### Data
-- -- --

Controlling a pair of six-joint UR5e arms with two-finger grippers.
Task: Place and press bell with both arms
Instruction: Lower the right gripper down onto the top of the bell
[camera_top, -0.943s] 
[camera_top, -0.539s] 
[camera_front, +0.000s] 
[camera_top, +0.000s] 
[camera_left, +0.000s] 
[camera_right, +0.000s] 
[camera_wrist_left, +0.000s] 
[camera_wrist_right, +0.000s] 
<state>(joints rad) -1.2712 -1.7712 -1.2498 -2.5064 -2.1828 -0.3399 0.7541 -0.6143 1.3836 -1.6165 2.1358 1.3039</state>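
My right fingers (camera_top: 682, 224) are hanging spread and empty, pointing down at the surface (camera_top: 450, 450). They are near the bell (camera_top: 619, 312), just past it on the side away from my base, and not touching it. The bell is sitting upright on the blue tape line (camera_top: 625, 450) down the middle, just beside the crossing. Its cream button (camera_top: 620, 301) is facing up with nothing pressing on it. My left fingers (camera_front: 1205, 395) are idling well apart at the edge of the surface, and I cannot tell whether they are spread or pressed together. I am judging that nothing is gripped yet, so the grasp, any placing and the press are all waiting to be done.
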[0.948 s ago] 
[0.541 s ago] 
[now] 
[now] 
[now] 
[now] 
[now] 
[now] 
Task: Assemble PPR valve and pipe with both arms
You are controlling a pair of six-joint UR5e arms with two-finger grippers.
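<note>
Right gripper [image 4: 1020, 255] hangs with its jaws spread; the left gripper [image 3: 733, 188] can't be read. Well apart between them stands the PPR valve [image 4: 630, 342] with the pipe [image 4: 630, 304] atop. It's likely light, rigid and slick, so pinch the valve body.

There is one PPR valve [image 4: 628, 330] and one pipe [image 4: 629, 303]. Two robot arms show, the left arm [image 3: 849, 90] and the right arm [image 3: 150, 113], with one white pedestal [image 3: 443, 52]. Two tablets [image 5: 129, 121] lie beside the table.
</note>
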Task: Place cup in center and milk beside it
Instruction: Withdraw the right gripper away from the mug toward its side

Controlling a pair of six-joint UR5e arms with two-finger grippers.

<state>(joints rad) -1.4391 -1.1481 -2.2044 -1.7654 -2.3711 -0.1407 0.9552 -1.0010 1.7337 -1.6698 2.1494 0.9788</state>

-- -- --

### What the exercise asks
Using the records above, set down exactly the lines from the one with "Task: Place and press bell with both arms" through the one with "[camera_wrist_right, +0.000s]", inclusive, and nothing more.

### Response to this task
Task: Place and press bell with both arms
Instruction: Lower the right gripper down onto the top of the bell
[camera_top, -0.943s] 
[camera_top, -0.539s] 
[camera_front, +0.000s] 
[camera_top, +0.000s] 
[camera_left, +0.000s] 
[camera_right, +0.000s] 
[camera_wrist_left, +0.000s] 
[camera_wrist_right, +0.000s] 

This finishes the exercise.